• [WHAT THE TASK REQUIRES]:
Filter these entries down to the lines that hold the word "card", and show each of them.

• [STORED DATA]:
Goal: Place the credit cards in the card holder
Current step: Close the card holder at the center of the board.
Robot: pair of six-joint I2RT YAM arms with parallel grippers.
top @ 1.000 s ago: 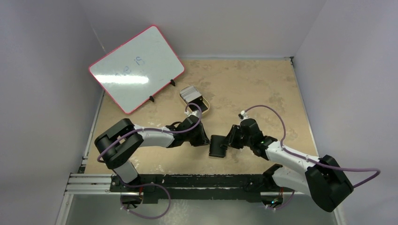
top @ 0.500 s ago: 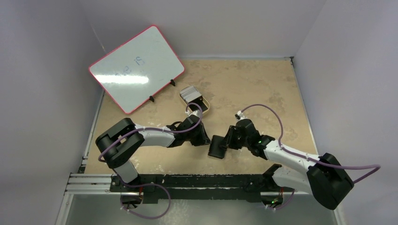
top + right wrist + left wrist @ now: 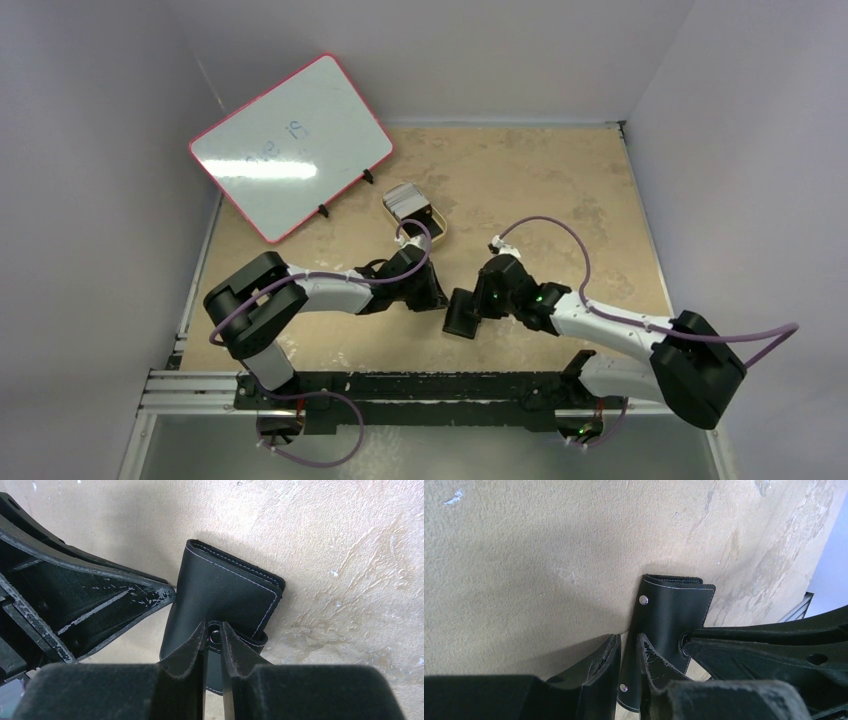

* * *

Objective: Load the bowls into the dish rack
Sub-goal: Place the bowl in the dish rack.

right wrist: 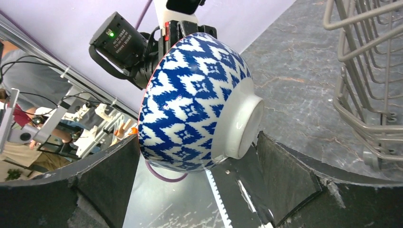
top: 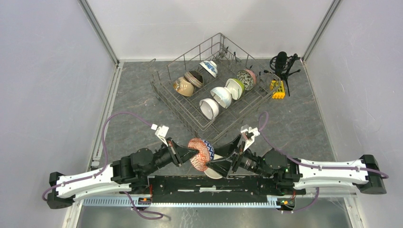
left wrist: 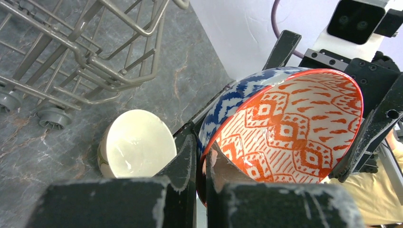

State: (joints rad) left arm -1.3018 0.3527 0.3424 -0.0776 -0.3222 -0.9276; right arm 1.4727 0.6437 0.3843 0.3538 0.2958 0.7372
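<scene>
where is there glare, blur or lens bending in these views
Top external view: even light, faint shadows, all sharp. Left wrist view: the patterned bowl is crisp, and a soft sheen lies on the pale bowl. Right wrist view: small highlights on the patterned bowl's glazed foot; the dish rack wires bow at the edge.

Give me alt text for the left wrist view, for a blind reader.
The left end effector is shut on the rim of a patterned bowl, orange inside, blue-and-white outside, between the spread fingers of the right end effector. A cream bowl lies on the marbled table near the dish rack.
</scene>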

• [TASK RESULT]:
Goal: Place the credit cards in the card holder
Current step: Close the card holder at the center of the board.

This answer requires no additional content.